The others nodded in agreement.
“Excuse me,” interrupted Gohei. “Are you gentlemen in town for the gaming convention?”
“Yes, we’re developers from Texas. Clan Final Shadows at your service,” Coby said, sticking his hand over the seat to shake with the cabbie.
“I’ve taken a lot of people from Texas all over the city. If you need me,” he said, producing a card with a lot of Japanese writing and numbers on it, “don’t hesitate to call.”
“Thank you, that’s very generous. Thank you indeed.” The men agreed it was most unexpected: others had taught them that the Japanese tend to keep to themselves. Gohei must have learned some Texan generosity, they thought.
Andy introduced himself next, followed by Coby and Bob. Then they pointed at Joe, who had fallen asleep in the passenger seat. Bob said, “He’s not really a Texan, but he’ll give you a good laugh.”
“Well,” Joe interrupted, fully awake, “in a way, I’m more Texan than all of them put together. See, my family is from Plsin in the Czech Republic, and Czechs settled the area around Austin all the way up to West,” he paused, “Texas. Most Texas beer is still Czech in origin.” Joe M. Momchil was short and had a vague Czech accent he had brought to Texas from his hometown. He packed light and held his bag on his lap.
“That’s all you brought?” asked Gohei.
“I’m like Bilbo: pack light for an adventure and expect to bring home some souvenirs.”
“So, where to? Akihabra or Kagurazaka?” Gohei asked. He had stopped at a sign with arrows pointing in opposite directions. They convened for a moment, finally settling on Akihabra.
“Good! I can show you about!” Gohei said as he sped around the corner. “And I know all the shortcuts to the good stores.” He handed them a cell phone. Bob looked at the phone for a moment and then looked back at Gohei. “It’s called a cell phone. You flip it open, then call. Call the first number listed, it’s for a hotel for youth in Akihabra. I told you, I know all the good places to go for otaku.” He slipped open his shirt sleeve to reveal a tattoo of Super Mario and Bowser fighting for Princess Peach. It was in the ukiyo-e style. The guys laughed, smiled, and high-fived Gohei. Then Joe showed a bit of his ink: a triforce on his triceps and a double dragon on his back. Truly, they were among friends.
Bob got off the phone and gave Gohei the green light to take them to the hotel.
The place Bob had booked was beside a strip joint, and neon flashed constantly outside of their twelfth-floor window. They could see the lights of arcades, and a shopping center’s digital billboard advertised an energy drink that Bob said was made from squid parts.

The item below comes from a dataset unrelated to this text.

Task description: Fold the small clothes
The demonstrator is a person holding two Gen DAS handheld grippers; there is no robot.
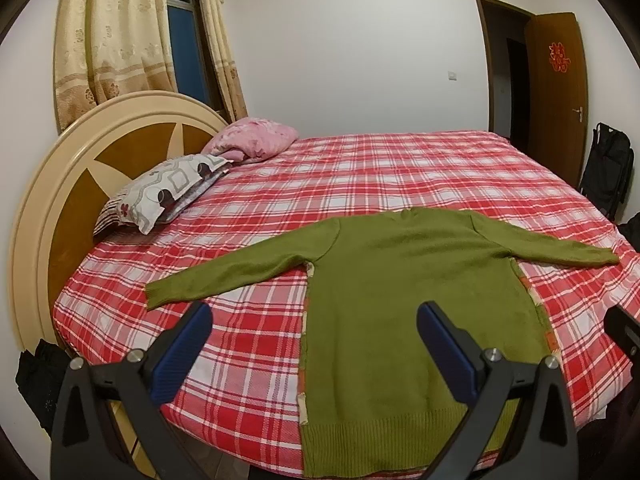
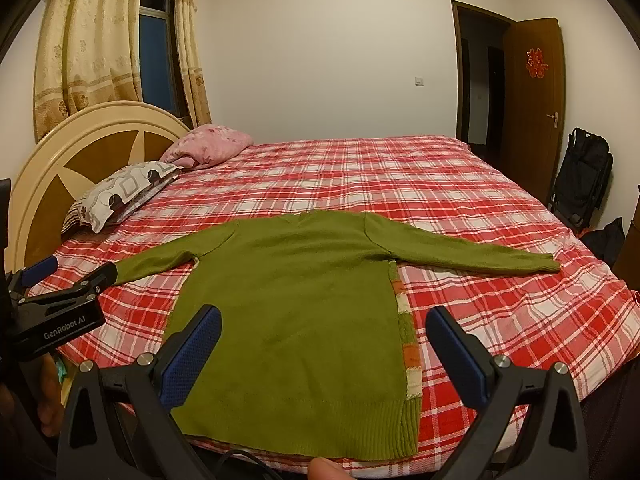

He had gotten a B- in Japanese, but he was the only one who had taken it and no one could contradict him.
Almost as ubiquitous as the electronics at night were the doozer-like constructions during the day. Laurel Forest Construction, established in 1680 by Korean immigrants and passed down through four centuries of heirs, took the largest space on the street approved for electric billboards. Andy paid it no never mind. Besides, the Consumer Electronics Show would be starting tomorrow and they needed their sleep.
Laurel Forest was the parent company of several electronics companies and the largest shareholder in the Japanese digital gaming league. It was also a co-sponsor of the electronics show. Coby had set up a meeting with Laurel Forest’s top electronics buyer the night before their flight to Japan. Laurel Forest did not give developers a great deal, but when you’re indie, sometimes it feels like any deal could mean the world. Joe just wanted a chance to show what Clan Final Shadows could do in the e-sports world, which was only just emerging in Japan.
But it was late, and it was time to turn in after they got a little dinner. Joe, Bob and Coby all went out for the night. Andy stayed in and ordered room service.
Andy stayed awake all night and into the next morning. The others came home, all ladyless, and tried to get a few hours of sleep. They dropped their bags so that Andy could not read the Kanji on their sides, but it was no secret that they were buying what they hoped would be collectable toys. It was 5am Tokyo time. Andy watched the neon signs fade like sunset as the guys crashed on the other three beds.